- Directions
Pictures found in the material must be left out, and every line returned as written.

- Data segment

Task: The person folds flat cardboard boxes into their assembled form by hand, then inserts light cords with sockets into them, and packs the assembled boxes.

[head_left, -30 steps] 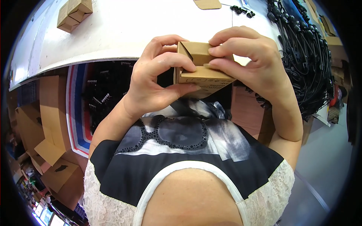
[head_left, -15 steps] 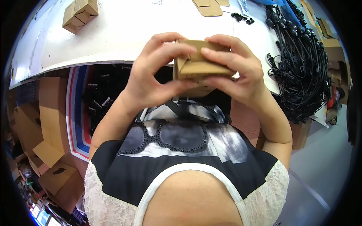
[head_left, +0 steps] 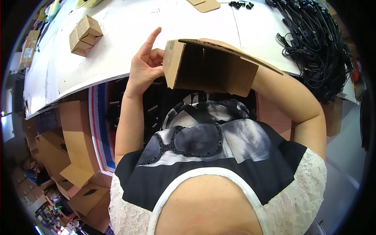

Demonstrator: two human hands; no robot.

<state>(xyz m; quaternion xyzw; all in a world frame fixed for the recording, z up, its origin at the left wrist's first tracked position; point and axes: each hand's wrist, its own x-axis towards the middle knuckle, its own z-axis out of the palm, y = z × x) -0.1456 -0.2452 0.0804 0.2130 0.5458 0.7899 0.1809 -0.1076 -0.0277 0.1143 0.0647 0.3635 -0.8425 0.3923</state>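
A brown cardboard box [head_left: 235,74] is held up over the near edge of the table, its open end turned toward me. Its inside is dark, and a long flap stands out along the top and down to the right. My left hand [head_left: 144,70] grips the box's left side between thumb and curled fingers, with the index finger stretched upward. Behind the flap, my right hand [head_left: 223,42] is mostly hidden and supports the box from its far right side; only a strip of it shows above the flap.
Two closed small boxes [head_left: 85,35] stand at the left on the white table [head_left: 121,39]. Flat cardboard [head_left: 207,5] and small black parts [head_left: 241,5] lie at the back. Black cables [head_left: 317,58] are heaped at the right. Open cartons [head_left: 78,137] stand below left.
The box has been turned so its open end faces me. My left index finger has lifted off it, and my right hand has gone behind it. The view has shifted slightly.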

- Output of the exercise
Task: The person folds flat cardboard boxes into their assembled form by hand, then inserts light cords with sockets into them, and packs the assembled boxes.

[head_left, -30 steps] 
[head_left, -15 steps] 
[head_left, +0 steps] 

Demonstrator: two human hands; no robot.

<state>(xyz m; quaternion xyzw; all in a world frame fixed for the recording, z up, its origin at the left wrist's first tracked position; point and axes: each hand's wrist, its own x-axis towards the middle knuckle, its own z-axis out of the palm, y = z × x) -0.1456 -0.2452 0.0804 0.2130 0.5458 0.7899 0.1809 -0.1076 -0.0277 0.1143 0.0647 0.3635 -0.8425 0.3923</state>
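A brown cardboard box [head_left: 235,74] is held up over the near edge of the table, its open end turned toward me. Its inside is dark, and a long flap stands out along the top and down to the right. My left hand [head_left: 144,70] grips the box's left side between thumb and curled fingers, with the index finger stretched upward. Behind the flap, my right hand [head_left: 223,42] is mostly hidden and supports the box from its far right side; only a strip of it shows above the flap.
Two closed small boxes [head_left: 85,35] stand at the left on the white table [head_left: 121,39]. Flat cardboard [head_left: 207,5] and small black parts [head_left: 241,5] lie at the back. Black cables [head_left: 317,58] are heaped at the right. Open cartons [head_left: 78,137] stand below left.
The box has been turned so its open end faces me. My left index finger has lifted off it, and my right hand has gone behind it. The view has shifted slightly.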

The answer requires no additions.